This is an essay I wrote off the top of my head for a test a while back over the doctrine of standing. These essays are not meant to be the authority on the subject, but I have edited them to the best of my knowledge to make them worthy of a read for people looking for a foundation on the topic.
The Standing Doctrine
The doctrine of standing has its roots in the U.S. Constitution, Article III, Sction 2, Clause 1. This part of the Constitution sets out to establish the types of cases or controversies that may be brought to the Supreme Court. Under the still developing standing doctrine, a case or controversy has an additional test to its justiciability. The person or group bringing the case to the Supreme Court must demonstrate a connection to the case or controversy in the form of injury or damages.

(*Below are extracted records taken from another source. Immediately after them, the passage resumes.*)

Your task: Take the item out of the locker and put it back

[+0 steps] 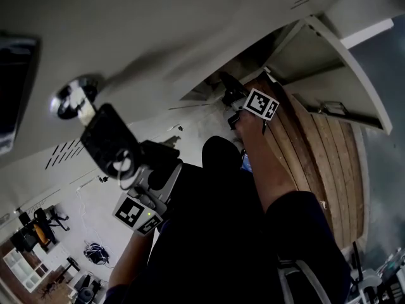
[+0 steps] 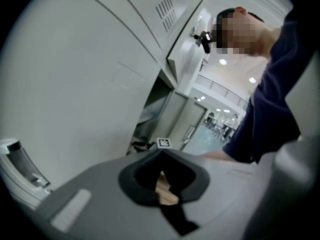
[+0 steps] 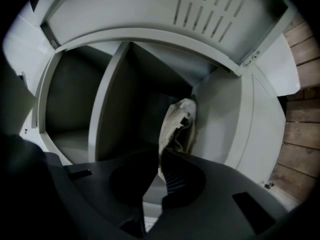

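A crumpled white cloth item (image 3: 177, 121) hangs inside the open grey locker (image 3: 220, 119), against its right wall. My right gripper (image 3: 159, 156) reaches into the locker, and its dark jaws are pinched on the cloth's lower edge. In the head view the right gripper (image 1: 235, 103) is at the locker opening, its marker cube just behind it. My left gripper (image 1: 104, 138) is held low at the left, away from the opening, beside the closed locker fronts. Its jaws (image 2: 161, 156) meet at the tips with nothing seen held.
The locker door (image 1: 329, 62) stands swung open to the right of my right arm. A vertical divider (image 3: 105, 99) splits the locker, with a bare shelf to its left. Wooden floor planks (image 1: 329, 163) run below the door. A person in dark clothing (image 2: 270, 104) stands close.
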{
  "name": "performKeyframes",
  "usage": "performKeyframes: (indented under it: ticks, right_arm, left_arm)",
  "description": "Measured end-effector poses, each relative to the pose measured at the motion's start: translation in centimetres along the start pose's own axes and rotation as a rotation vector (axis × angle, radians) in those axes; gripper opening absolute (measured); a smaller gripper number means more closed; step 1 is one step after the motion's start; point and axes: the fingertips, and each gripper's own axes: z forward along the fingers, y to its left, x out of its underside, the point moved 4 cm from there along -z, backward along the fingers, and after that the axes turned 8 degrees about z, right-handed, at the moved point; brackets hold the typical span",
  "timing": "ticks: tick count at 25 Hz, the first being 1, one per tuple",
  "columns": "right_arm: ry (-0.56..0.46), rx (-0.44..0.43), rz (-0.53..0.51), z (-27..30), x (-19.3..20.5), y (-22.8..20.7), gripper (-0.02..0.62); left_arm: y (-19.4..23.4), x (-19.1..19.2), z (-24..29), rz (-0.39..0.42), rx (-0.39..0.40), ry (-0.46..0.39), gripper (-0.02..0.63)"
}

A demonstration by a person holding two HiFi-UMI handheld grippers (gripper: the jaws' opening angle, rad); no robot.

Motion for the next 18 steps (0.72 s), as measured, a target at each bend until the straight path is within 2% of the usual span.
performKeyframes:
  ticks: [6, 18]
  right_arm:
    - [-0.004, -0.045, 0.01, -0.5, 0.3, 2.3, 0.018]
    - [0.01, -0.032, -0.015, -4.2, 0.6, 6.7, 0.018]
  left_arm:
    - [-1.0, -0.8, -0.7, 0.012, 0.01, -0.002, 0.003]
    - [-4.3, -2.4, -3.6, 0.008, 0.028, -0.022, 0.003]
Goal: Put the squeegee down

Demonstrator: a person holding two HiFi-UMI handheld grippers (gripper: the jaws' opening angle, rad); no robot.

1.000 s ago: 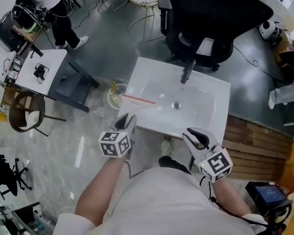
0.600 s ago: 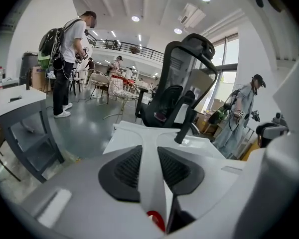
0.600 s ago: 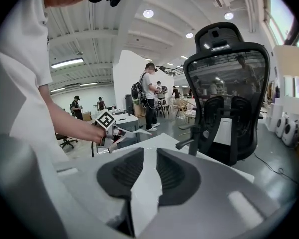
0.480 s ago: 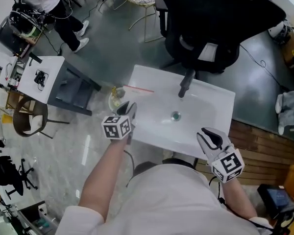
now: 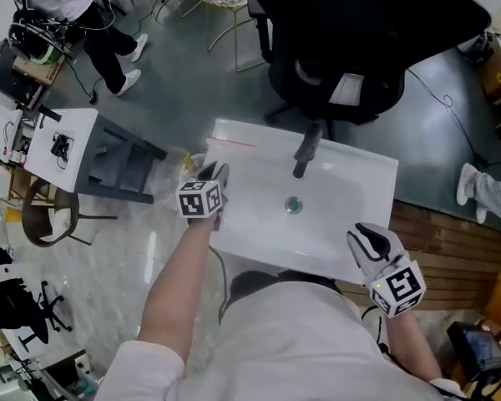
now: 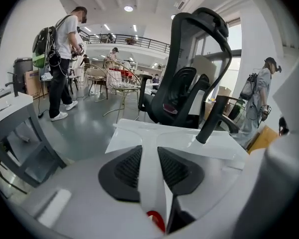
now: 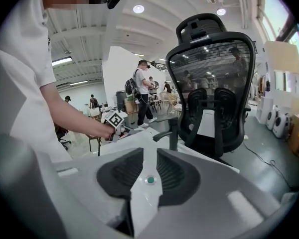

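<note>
While your left tongs [image 5: 215, 172] hang at the sink's left rim and your right tongs [image 5: 367, 236] at its near right corner, both stand released, their ribbed black pads a narrow gap apart with nothing clamped between them. Under them is the sink [image 5: 351, 182], a glossy white rectangle with a small round drain [image 5: 293, 205] and a slim black faucet [image 5: 305, 150]. The squeegee [image 5: 230, 143], a thin straight red-and-pale strip, lies flat on the far left corner, apart from both tongs, its long axis along the back rim; which end leads is too small to tell.
</note>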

Since the beginning, the Supreme Court has wrestled with how standing is established. In Lujan v. Defenders of Wildlife (1992), the Supreme Court strongly admonished the complaintants’ reasoning for standing. Although suing on behalf of endangered animal species, the complaintants tried suing under more obscure pretenses. The Supreme Court decided that these pretenses did not establish standing, as no concrete damages were indicated. In Hein v. Freedom from Religion Foundation (2007), the previously established “taxpayer standing” was ruled as not applicable to executive discretionary spending.
The doctrine of standing continues to evolve with each court case. Restrictions and caveats such as taxpayer standing could be embellished or removed completely in the future.